If you co-own a Texas business and the relationship with your partner is deteriorating, you are not alone. Business partner disputes in Texas often stem from financial disagreements, miscommunication, or unmet expectations that quietly compound over months or years. This article walks through what causes these conflicts, what Texas law says about them, and the practical steps you can take before things get worse.
Understanding Business Partner Disputes in Texas
The first question most texas business owners ask is simple: how serious is this, and how fast do I need to act? The answer depends on the type of entity, the governing documents, and the conduct of each partner.
Business partner disputes broadly include conflicts among general partners, limited partners, LLC members, and shareholders in closely held corporations. Partnership conflicts typically revolve around money, control, workload, or long-term vision. Texas law recognizes oral or implied partnership agreements legally, meaning that even without a written agreement, courts may find a partnership exists based on conduct and profit sharing. Management deadlocks often occur in 50/50 LLCs or partnerships, where neither side can outvote the other.
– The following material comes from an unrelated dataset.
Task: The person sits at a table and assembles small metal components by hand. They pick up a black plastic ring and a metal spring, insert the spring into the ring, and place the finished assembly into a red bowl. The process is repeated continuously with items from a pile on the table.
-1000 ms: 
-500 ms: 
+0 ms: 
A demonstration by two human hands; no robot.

Consider a 50/50 Houston LLC formed in 2024: one partner wanted to reinvest profits into new equipment, while the other partner needed cash distributions. Without clear operating agreement terms on decision making authority, neither could break the tie. Contracts stalled, vendors grew uneasy, and what began as a strategic disagreement became a full stalemate. Early intervention could have preserved options and reduced cost. Brown Law PLLC helps Texas business owners understand their options in these situations, but outcomes always depend on the specific facts and current law.
Common Causes of Business Partner Disputes
Most partnership disputes do not start with dramatic betrayals. They start with small misunderstandings that quickly escalate when ignored. Financial disagreements may include issues of profit sharing and company funds use, and these are among the most common triggers.
Typical causes in Texas include:
- Profit distribution disagreements: one partner wants reinvestment, the other wants draws
- Cash calls and capital contributions: disagreement over who puts in more money when the business needs it
- Control over key contracts, hiring decisions, or vendor relationships
- Hiring family members or using business expenses for personal purposes
- Expansion into new locations or lines of business
Changing life events also shift priorities. A partner going through a divorce, facing health issues, or approaching retirement in 2023–2025 may suddenly favor different financial interests. Disagreements over profit sharing can lead to disputes that feel personal even when they started as business conflicts. Financial mismanagement often escalates partner disputes further, especially when one partner acts without transparency.
Failure to follow existing partnership agreements or operating agreements is a frequent root cause. Poor recordkeeping, such as decisions made only by text message, complicates later resolution. Recognizing patterns early helps you decide whether the partnership can be repaired or whether exit strategies are needed.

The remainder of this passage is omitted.